The day had gotten off to a calamitous start, but I thought that we were finally smoothing it out. We'd gotten the pilot back to friendly territory, Columbia was coming back to the ground, and the FEC nominations were going to sail by. There were still lots of Republicans in Washington, but that was another day's fight. For now I was perfectly happy to wave to the ecstatic crowd. I would be back at the office soon: just me, Margaret, and two feet of briefing memos. Ah, the bliss of working for the government.
When I heard the first gunshot, my mind shot back to the war. I almost reached for my gun, and then realized where I was, and who I was. I was Leo McGarry, White House Chief of Staff, and I was at a Town Hall meeting in Rosslyn Virginia. I wasn't a soldier, and I wasn't in the war. I suddenly felt very vulnerable. I had no way to defend myself, and people were shooting at me. Everyone felt quite vulnerable and unprotected.
People began screaming and shoving. The crowd started jumping over the barriers. The Secret Service had their hands full with just the crowd. Absolute panic was the mindset of everyone there. I was looking around, trying to see where everyone was. Hands were flying in front of my face, narrowly missing hitting me. I joined in the blatant display of mob mentality, pushing and shoving everyone who got near me.

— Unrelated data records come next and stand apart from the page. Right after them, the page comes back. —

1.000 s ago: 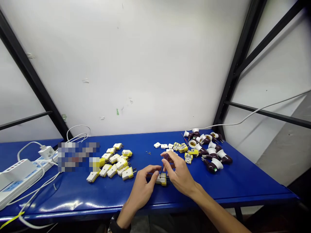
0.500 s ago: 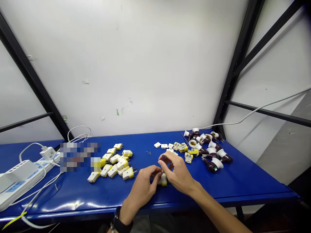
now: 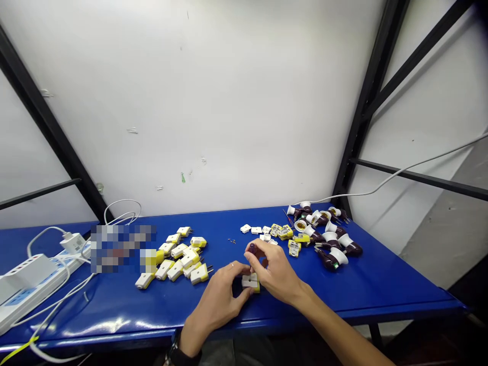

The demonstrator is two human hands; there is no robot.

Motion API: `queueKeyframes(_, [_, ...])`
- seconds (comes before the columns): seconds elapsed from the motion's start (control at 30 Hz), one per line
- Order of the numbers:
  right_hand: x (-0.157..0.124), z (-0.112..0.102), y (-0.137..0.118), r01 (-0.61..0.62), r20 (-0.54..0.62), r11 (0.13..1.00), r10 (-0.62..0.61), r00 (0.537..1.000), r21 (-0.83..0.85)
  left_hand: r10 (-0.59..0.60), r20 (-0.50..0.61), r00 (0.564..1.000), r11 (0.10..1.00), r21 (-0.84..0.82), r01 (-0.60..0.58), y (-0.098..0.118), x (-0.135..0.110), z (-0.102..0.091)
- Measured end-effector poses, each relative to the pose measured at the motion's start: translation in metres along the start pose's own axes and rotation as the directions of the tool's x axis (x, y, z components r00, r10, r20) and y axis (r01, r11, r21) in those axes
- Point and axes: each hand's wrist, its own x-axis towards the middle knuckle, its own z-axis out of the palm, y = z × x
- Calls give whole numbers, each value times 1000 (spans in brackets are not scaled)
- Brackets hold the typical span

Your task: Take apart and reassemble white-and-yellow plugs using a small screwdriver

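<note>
On the near part of the table, a white-and-yellow two-pin plug [image 3: 249,282] lies with its white side up and a small hole in the middle. My left hand [image 3: 217,295] grips it between thumb and fingers from the left. Above the plug, my right hand [image 3: 277,272] is closed round the dark handle of a screwdriver [image 3: 252,248], held upright. Its lower end points at the plug's hole; the tip is too small to make out. Small screws [image 3: 232,241] lie loose a little behind my hands.
Several white-and-yellow plugs [image 3: 176,251] are heaped at left. Behind my right hand are white covers [image 3: 256,230] and open yellow plug halves [image 3: 285,232]. Dark lamp holders with white sockets [image 3: 331,239] pile up at right. A power strip [image 3: 36,292] with white cables lies far left.
My left thumb and fingers have moved apart from the screwdriver's lower end to the plug's sides, uncovering its white face. The right hand still holds the screwdriver over it.
</note>
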Motion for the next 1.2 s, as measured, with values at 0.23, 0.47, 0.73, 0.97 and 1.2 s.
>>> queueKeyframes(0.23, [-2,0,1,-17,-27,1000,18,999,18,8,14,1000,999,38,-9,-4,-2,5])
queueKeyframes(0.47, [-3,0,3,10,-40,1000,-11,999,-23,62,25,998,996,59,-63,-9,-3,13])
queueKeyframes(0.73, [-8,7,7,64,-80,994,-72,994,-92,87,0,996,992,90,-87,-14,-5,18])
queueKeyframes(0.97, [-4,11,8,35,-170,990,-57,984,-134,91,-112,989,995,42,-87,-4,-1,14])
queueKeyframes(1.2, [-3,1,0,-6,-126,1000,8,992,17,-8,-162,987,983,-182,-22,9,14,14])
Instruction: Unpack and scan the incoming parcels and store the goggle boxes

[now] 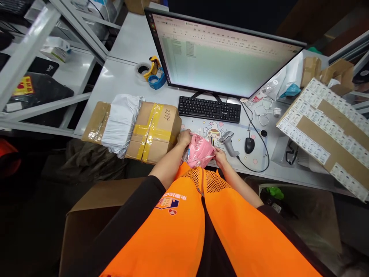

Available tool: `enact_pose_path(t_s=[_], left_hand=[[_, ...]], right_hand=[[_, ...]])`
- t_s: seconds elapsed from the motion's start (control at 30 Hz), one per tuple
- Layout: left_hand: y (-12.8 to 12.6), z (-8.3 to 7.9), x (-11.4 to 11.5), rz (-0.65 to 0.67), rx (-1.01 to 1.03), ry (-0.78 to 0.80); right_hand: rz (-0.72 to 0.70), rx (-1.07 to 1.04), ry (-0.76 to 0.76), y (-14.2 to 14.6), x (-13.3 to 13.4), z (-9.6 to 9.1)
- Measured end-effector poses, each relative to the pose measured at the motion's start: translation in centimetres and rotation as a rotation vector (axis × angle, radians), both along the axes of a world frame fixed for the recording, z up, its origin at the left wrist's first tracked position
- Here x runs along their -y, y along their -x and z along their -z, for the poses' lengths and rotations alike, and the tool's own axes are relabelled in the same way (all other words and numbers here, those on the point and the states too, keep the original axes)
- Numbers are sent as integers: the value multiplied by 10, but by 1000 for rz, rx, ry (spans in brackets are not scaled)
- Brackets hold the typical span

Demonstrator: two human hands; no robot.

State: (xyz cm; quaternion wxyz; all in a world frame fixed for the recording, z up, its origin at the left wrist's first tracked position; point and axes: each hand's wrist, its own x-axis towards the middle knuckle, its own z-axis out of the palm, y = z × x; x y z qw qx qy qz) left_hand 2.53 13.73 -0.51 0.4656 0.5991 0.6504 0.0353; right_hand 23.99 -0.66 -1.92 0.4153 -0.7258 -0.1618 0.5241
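A pink item in a clear plastic bag (201,151), with white lettering on it, is held between my two hands at the desk's front edge. My left hand (184,137) is closed on the bag's left upper side. On the right side, my right hand (220,157) pinches the bag's edge. Just right of the bag, a grey barcode scanner (228,143) lies on the printed desk mat (245,163). Close beside my left hand stands a taped cardboard box (154,132) marked with a handwritten number.
White plastic mailers (122,121) and a smaller carton (96,122) lie at left. Behind are a keyboard (209,109), a monitor (227,57) and tape dispensers (155,73). A mouse (249,145) and a sticker-covered cardboard sheet (325,127) are at right; an open carton (98,196) stands below.
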Motion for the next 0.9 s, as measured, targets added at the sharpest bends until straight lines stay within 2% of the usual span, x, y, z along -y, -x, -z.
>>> enact_pose_path(t_s=[0.1,0.2,0.27,0.33,0.43,0.5,0.6,0.7,0.77,0.83,0.9], left_hand=[[-4,-1,7,-65,38,-53],[1,-9,29,-165,83,-300],[9,-14,54,-154,103,-485],[18,-18,79,-69,74,-557],[27,-18,105,66,5,-533],[29,-18,112,143,-28,-479],[28,-20,111,275,-51,-355],[29,-23,110,382,-48,-262],[29,-23,112,426,-36,-207],[29,-23,114,472,-11,-153],[30,-23,114,516,18,-104]], right_hand=[[-38,-60,-29,-6,3,-4],[-96,-18,-59,-14,6,-9],[-159,208,-27,-17,4,-10],[-282,519,28,-16,-1,-11],[-504,867,134,-5,-14,-9],[-565,957,227,4,-24,-8],[-549,941,316,10,-32,-7],[-476,899,273,-3,-28,-14],[-432,910,236,-23,-20,-28],[-423,926,201,-44,-15,-51],[-507,909,130,-59,-14,-79]])
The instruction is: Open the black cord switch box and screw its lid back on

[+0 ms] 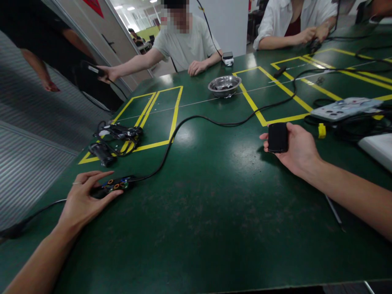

I felt a grip of iron encircle my upper arm, and then I was down. A Secret Service agent rested their weight on me, effectively immobilizing me. "Stay down Mr. McGarry," he yelled to me. I couldn't see that much from my vantage point. I just saw a lot of feet moving around. The frantic blasts of gunfire suddenly stopped. There were a few short blasts, and then the absolute quiet came. It was the calm after the storm. I could almost hear my breath echoing in the small plaza.
After a few minutes, the Secret Service agent let me get up. "Are you all right Mr. McGarry?" he asked me. Without waiting for an answer, he sprinted away. The motorcade was assembling. I tried to walk over and see how Jed and Zoey were, but before I could make it there the cars pulled away. The lights of the police cars made me blink in sudden discomfort. The cars left, and I was standing alone in the midst of great confusion.
The silence had been replaced by a bunch of screams and wails. People were crying out for help. I wondered where the ambulances were. Shouldn't they be coming soon? We had been shot at, we had injuries, where were the ambulances? I had just finished thinking this when the police cars and ambulances began to flood in. I moved out of the way and watched as people started coming with their bruises and cuts. They'd probably gotten more hurt in their panic than by the assassin's bullets. I put my hands in my pockets and felt the slight tremble of the fingers.
"I want a drink," I thought, walking over to the head of the long train of ambulances. "I need a drink." A Secret Service agent was standing talking to several other agents. He obviously recognized me because he didn't tell me to go away.
"What happened?" I asked him. "Did we get the shooters?"
"The shooters are dead," he told me, and then looked behind me. "Canvas the entire area! No one leaves here unless they have a White House staffer's tag!" he called to one of the agents behind him.
I nodded, and walked away. "I need a drink," I thought to myself. The trembling became more. I knew this feeling. It was hard to fight, and came on at times of stress. I looked around for the other members of senior staff to take my mind off the longing for scotch. I couldn't see anyone right off the bat. That got me more worried than the shooting itself did. Don't get me wrong, the shooting was terrifying, but what happened during and after was just as bad as the bullets. It's a horrible, terrible thing not to know how the people you care for are during a crisis. And no matter how much they irk me, I do deeply care for Josh, CJ, Sam, and Toby. Sometimes it's hard, but I do care for them. We're like family. And there is no way that we could have gotten where we are right now if we didn't love each other like family.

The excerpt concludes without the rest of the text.